The classical Michaelis-Menten Model is widely used as the basis for modelling of a number of biological systems. As the model does not consider the inhibitory effect of end products that accumulate in virtually all bioprocesses, it is often modified to prevent the overestimation of reaction rates when products have accumulated. Traditional approaches of model modification use the inclusion of irreversible, competitive and non competitive inhibition factors. The use of these factors is demonstrated in this thesis to be insufficient for the prediction of product inhibition and violating the laws of thermodynamics because they predicted positive reaction rates for reactions that were endergonic due to high end-product concentrations. This thesis developed a simple but practical model, the Equilibrium-Based Model, that includes the fundamentals of steady state kinetics as well as thermodynamic theory. When compared with Michaelis-Menten based models that use traditional inhibition factors, the Equilibrium-Based Model correctly predicts that a reaction stops when the free energy change is zero (no driving force) due to the increase of product and the decrease of substrate concentrations. As the new model takes into account all of the substrates and products, it was able to predict the inhibitory effect of multiple end-products. Moreover, the new model also considers the energetic effects of the reaction pH and temperature. The predictions of the model were confirmed with a variety of laboratory experiments using anaerobic bacteria. Experiments with bacterial H2 oxidation which confirmed the dependence of H2 threshold value (left over H2 concentration) on the energetic conditions, further showed that the threshold value and consequently, the reaction energetics can have major effects on the rates of H2 degradation. In contrast to the Michaelis-Menten Model, the Equilibrium-Based Model accurately predicted the threshold level and its effect on the reaction kinetics, hence further validates the need of thermodynamic considerations in the modelling of biological processes that occur close to the dynamic equilibrium.
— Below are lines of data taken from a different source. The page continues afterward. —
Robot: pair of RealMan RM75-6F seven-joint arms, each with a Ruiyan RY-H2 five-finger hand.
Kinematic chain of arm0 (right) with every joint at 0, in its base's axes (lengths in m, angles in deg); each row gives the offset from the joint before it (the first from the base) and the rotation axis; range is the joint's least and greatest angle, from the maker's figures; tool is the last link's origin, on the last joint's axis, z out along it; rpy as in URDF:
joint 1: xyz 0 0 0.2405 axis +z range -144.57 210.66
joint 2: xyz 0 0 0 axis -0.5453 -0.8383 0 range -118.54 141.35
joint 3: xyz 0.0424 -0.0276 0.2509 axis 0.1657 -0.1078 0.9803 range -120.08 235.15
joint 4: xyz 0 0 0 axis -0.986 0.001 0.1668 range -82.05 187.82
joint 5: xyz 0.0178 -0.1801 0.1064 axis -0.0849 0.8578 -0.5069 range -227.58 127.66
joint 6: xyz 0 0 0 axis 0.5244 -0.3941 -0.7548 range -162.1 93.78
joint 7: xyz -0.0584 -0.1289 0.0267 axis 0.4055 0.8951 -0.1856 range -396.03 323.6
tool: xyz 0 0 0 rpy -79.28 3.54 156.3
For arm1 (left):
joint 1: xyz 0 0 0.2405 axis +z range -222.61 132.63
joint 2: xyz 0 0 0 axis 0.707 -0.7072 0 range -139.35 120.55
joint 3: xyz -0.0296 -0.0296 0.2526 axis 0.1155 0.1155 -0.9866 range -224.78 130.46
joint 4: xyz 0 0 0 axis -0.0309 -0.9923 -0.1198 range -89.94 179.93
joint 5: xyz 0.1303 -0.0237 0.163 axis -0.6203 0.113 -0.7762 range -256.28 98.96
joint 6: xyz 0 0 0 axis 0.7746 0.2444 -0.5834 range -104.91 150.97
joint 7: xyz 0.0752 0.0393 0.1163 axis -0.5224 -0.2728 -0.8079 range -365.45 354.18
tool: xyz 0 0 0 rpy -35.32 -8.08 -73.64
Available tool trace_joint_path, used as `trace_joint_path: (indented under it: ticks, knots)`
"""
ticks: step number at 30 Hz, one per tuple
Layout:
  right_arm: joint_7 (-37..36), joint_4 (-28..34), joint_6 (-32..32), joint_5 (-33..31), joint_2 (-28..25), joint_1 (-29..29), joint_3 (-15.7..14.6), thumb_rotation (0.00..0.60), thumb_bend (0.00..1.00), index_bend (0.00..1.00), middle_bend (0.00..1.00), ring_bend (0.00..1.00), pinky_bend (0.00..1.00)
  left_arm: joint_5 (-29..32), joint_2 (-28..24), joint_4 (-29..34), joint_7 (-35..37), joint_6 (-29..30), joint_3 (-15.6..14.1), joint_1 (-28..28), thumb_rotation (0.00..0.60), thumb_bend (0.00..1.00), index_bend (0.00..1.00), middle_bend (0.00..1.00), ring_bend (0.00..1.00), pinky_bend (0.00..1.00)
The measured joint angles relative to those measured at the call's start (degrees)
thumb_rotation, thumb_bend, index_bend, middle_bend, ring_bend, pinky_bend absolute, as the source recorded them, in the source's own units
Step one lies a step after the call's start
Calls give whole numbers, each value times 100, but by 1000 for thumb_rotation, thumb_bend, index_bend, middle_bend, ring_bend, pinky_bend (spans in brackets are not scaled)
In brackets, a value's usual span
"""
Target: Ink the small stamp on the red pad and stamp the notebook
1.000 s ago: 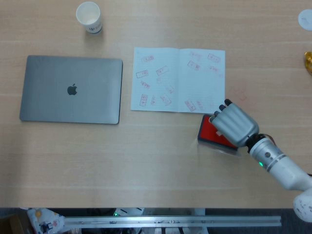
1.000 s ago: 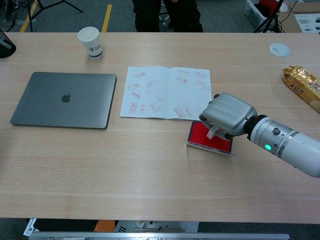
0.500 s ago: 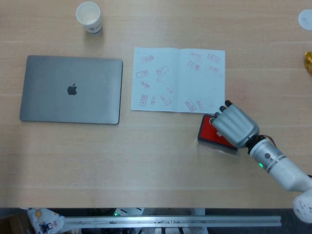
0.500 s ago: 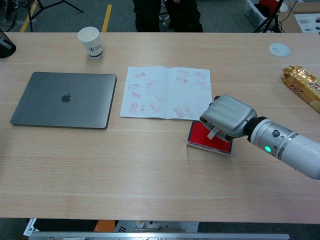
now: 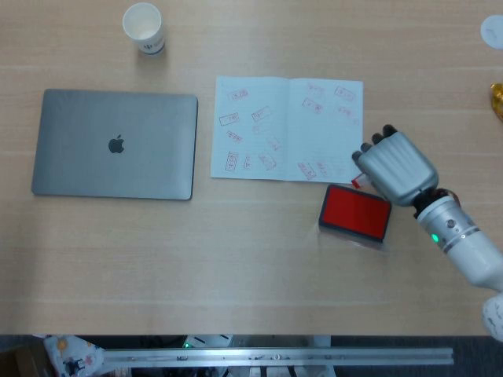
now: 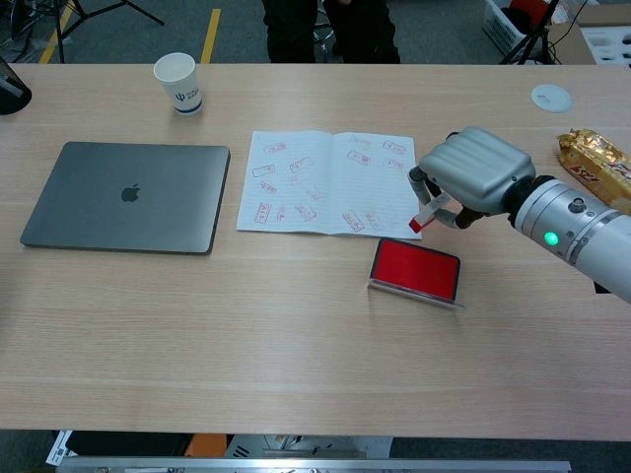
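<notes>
Since a second ago the right hand (image 6: 473, 180) has lifted off the red pad (image 6: 415, 268) and moved farther away, now hovering over the worktop (image 6: 296, 335) just right of the notebook's (image 6: 328, 181) right edge. Fingers (image 5: 376, 141) are curled, pinching the small stamp (image 6: 423, 218); its red tip points down-left, close to the notebook's near right corner. Whether the tip touches the paper cannot be told. Pad now fully uncovered, lying open on the worktop, near side of the notebook and just left of the forearm. Notebook lies open and flat, both pages carrying many red stamp marks. Left hand not visible in either view.

Elsewhere: closed grey laptop (image 5: 115, 144) left of the notebook; paper cup (image 5: 145, 27) upright at the far left; gold snack packet (image 6: 598, 171) and small white disc (image 6: 551, 97) at the far right.
</notes>
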Motion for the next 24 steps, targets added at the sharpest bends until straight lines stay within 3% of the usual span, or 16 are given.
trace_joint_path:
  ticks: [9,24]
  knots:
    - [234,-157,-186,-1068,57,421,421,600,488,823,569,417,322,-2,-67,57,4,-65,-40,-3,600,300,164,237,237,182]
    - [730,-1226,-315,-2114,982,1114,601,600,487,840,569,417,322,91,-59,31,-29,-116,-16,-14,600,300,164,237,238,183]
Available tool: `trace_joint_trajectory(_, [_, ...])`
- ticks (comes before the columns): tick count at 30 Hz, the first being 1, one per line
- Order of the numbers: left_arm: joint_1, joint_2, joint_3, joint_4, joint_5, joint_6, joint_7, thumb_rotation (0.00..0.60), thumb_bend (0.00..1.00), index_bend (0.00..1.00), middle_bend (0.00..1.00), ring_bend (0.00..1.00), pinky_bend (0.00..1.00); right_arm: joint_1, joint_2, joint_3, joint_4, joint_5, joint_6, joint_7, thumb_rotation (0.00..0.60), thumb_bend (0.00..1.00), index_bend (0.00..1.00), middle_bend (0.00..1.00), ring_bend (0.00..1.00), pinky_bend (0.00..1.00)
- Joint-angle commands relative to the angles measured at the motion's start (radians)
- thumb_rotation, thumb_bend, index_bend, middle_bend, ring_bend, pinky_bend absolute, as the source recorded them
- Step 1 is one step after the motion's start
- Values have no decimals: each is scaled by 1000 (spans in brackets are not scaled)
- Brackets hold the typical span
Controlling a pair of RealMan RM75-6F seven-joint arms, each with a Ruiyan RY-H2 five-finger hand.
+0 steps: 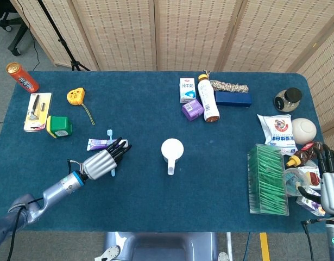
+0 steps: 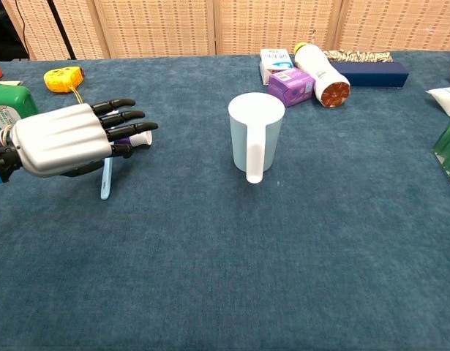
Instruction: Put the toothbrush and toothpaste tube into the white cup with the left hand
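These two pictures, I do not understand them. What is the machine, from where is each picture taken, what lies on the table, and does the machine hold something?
It is a robot with two arms, each ending in a hand with fingers. One picture looks down from its head, the other looks forward from its chest. The left hand hovers with fingers stretched over a toothpaste tube and a light blue toothbrush; it holds nothing. The white cup stands upright in the middle of the blue table. The right hand waits at the table's far right edge, also holding nothing. Elsewhere lie boxes, a bottle, a yellow tape measure and a green package.
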Motion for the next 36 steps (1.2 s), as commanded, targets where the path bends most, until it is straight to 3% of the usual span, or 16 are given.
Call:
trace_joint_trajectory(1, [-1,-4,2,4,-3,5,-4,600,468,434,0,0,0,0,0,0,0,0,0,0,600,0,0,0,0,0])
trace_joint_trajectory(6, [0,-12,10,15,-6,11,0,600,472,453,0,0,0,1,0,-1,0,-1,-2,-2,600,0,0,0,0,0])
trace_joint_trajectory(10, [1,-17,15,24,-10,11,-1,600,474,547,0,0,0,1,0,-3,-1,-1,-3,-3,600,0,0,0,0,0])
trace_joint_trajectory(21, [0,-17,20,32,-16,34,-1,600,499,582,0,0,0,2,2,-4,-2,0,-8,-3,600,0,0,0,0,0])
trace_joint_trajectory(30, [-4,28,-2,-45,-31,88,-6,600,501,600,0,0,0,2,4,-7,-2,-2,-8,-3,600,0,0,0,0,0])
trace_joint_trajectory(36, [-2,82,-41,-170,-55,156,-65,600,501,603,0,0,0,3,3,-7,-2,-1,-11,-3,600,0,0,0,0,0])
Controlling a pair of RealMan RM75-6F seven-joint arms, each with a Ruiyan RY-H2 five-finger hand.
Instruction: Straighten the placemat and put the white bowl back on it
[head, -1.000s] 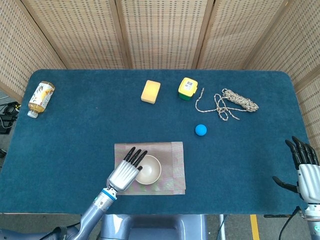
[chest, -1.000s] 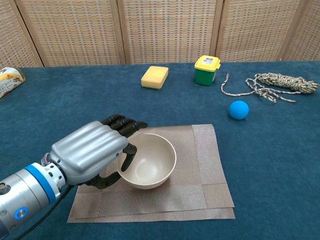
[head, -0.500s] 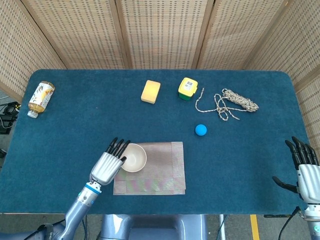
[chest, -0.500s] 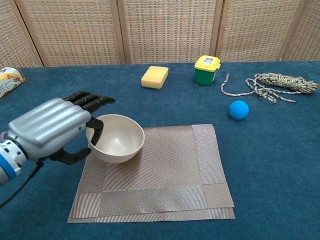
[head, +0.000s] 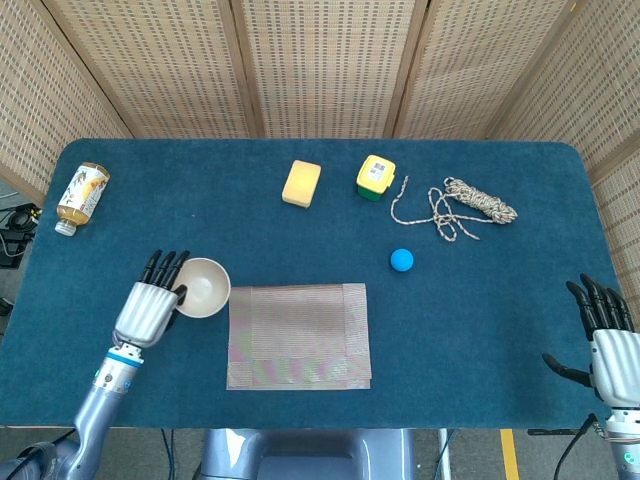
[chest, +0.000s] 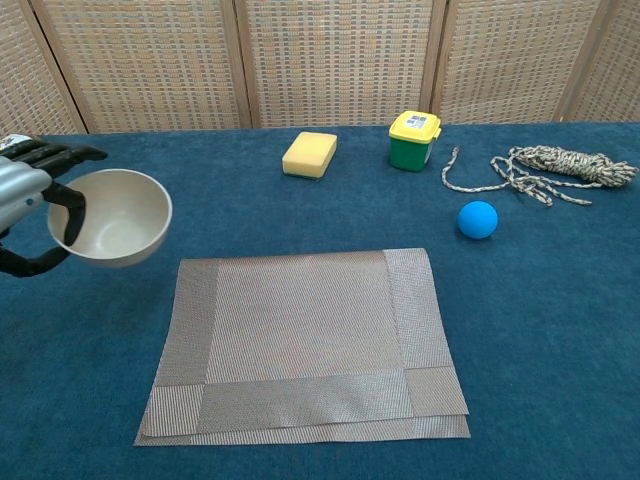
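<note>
My left hand (head: 150, 305) (chest: 25, 205) grips the rim of the white bowl (head: 203, 287) (chest: 112, 217), holding it just left of the placemat and off it. The woven grey placemat (head: 298, 335) (chest: 305, 340) lies bare near the table's front edge, with a folded or doubled strip showing along its front right edge. My right hand (head: 605, 335) hovers at the far right edge of the table with fingers spread and nothing in it; the chest view does not show it.
Along the back lie a yellow sponge (head: 301, 183), a green tub with a yellow lid (head: 375, 177) and a coiled rope (head: 468, 205). A blue ball (head: 401, 260) sits right of the mat. A bottle (head: 81, 196) lies at the far left.
My left hand has carried the bowl leftward off the placemat. The mat now lies uncovered. The right hand has barely moved.
</note>
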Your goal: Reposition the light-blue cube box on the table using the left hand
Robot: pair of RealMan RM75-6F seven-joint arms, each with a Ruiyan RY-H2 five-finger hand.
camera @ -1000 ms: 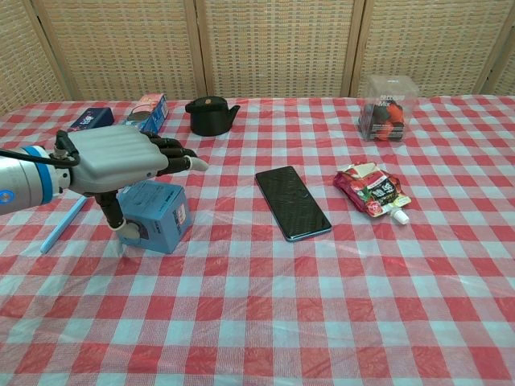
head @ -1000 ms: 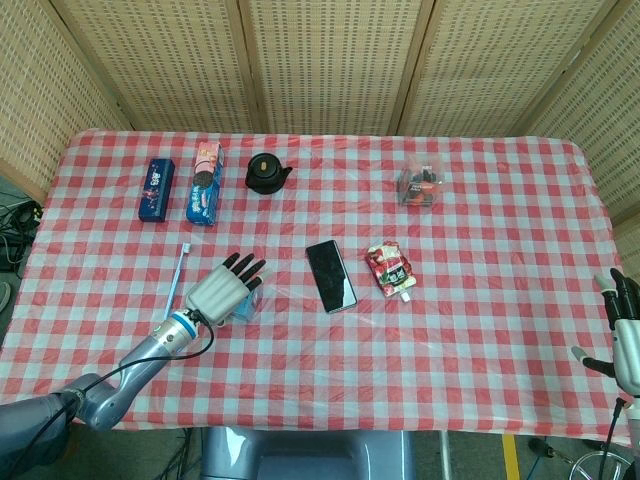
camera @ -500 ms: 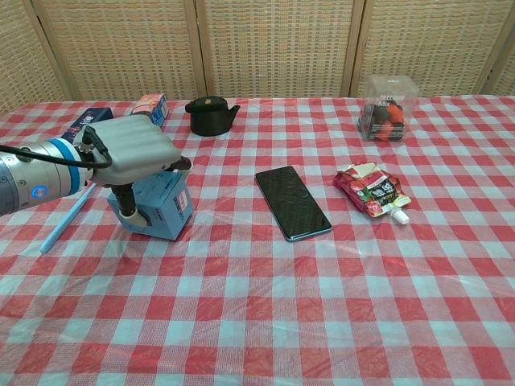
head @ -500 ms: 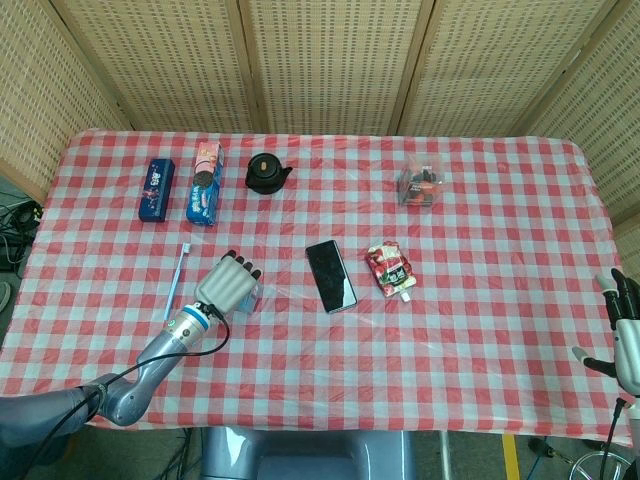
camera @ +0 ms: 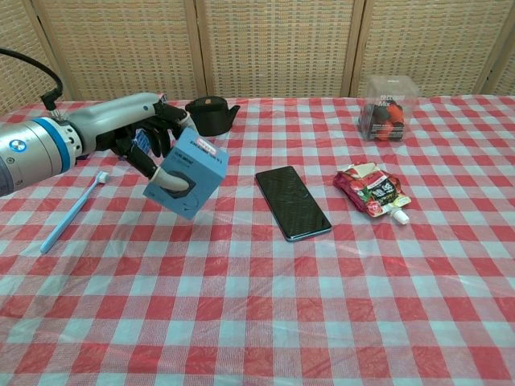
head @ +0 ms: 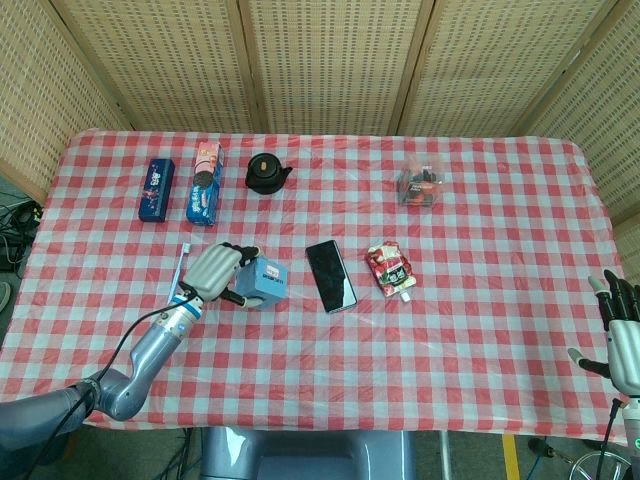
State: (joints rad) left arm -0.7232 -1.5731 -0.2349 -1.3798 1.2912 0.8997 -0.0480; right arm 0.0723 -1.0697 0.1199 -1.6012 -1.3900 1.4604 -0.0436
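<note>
The light-blue cube box (head: pixel 265 283) (camera: pixel 187 174) is tilted and lifted off the checkered cloth, left of the phone. My left hand (head: pixel 216 270) (camera: pixel 141 135) grips it, thumb pressed on the near face and fingers wrapped over the far side. My right hand (head: pixel 623 333) hangs beyond the table's right front corner in the head view, fingers spread and holding nothing; the chest view does not show it.
A black phone (head: pixel 331 275) (camera: pixel 293 202) lies just right of the box, a red snack pouch (head: pixel 391 269) beyond it. A blue toothbrush (camera: pixel 74 209) lies to the left. A black teapot (head: pixel 265 172), two snack boxes (head: pixel 203 181) and a clear container (head: pixel 420 185) stand farther back.
My left hand closed around the box, then lifted and tipped it, carrying it a little right and away from the front edge. The right hand barely moved.
</note>
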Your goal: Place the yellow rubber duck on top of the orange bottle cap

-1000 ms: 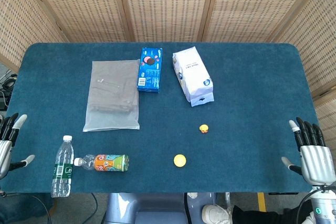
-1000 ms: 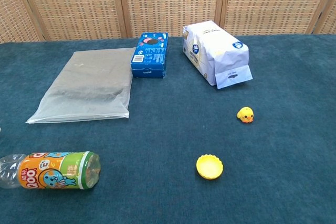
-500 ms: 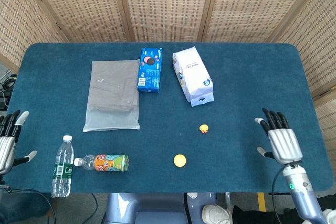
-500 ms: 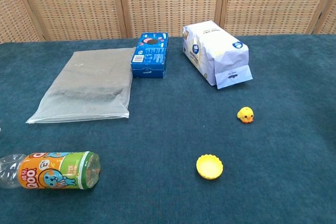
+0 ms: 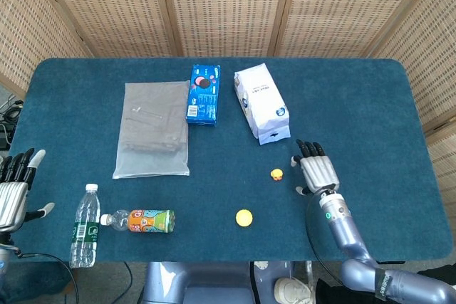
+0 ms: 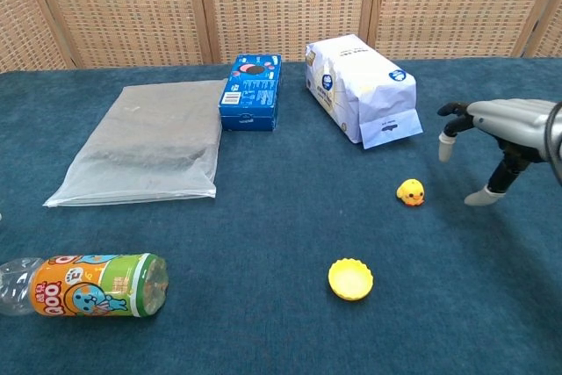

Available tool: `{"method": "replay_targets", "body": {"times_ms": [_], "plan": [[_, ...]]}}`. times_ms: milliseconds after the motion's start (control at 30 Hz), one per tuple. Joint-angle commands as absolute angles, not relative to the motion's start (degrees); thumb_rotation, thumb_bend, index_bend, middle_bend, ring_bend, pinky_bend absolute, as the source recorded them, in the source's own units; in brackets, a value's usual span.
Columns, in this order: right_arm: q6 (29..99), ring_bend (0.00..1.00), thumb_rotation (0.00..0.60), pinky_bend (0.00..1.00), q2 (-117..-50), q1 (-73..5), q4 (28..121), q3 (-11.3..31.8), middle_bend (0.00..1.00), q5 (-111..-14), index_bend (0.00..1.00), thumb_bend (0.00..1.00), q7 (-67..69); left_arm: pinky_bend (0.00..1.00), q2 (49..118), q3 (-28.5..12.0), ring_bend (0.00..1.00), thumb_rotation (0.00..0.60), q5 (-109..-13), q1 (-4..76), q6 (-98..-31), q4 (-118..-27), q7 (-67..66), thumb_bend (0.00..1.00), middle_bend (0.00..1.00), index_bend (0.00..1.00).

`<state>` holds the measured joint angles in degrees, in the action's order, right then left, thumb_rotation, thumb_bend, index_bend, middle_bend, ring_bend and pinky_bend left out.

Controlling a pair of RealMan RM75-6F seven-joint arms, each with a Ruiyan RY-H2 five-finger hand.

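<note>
The small yellow rubber duck (image 5: 277, 174) (image 6: 410, 191) stands on the blue table right of centre. The orange-yellow bottle cap (image 5: 244, 217) (image 6: 350, 278) lies open side up, nearer the front edge and left of the duck. My right hand (image 5: 315, 169) (image 6: 492, 133) hovers just right of the duck, fingers spread, holding nothing and apart from the duck. My left hand (image 5: 14, 190) stays off the table's left front corner, fingers apart and empty; the chest view does not show it.
A white bag (image 5: 261, 102) and a blue cookie box (image 5: 203, 94) lie behind the duck. A grey plastic pouch (image 5: 152, 128) lies at left. A lying orange-labelled bottle (image 5: 140, 221) and a clear water bottle (image 5: 85, 226) sit at the front left.
My right hand has swept in from the table's right front edge toward the centre and now hangs beside the duck. The left hand shifted slightly. Duck and cap have not moved.
</note>
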<state>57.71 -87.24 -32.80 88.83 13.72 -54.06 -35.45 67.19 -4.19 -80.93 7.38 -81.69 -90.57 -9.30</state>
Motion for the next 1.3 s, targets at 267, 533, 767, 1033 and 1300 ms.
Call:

When implemented into an established anaerobic digester model, the Equilibrium-Based Model was able to predict realistic behaviour of a laboratory anaerobic digester. With the consideration of reaction energetics, the model correctly predicted end-product inhibition such as H2 inhibition of propionate degradation, without the need for any empirical inhibition factors. The model also provided fundamental scientific explanations for different accumulation patterns in H2 and specific organic fatty acids during the overloading and shockloading of anaerobic digesters. Furthermore, it could explain why temperature and pH changes can initiate severe changes in the behaviour of anaerobic digesters. The model further revealed a plausible explanation for the role of H2 degrading homoacetogenic bacteria for being able to consume rather than produce hydrogen when the H2 concentration in anaerobic digesters is elevated with increasing loading rate. This was later confirmed by laboratory experiments. In summary, the Equilibrium-Based Model, which was developed using the fundamental theories of thermodynamics and kinetics, provides a scientifically correct and more realistic basis for a variety of models that describe bioprocesses that proceed close to the equilibrium such as the anaerobic digestion processes studied in this thesis. The possible use of this model in other biological systems is evident but requires further investigation.

Item Type: Thesis (PhD)
Murdoch Affiliation: School of Biological and Environmental Sciences
Notes: Note to the author: If you would like to make your thesis openly available on Murdoch University Library's Research Repository, please contact: repository@murdoch.edu.au. Thank you.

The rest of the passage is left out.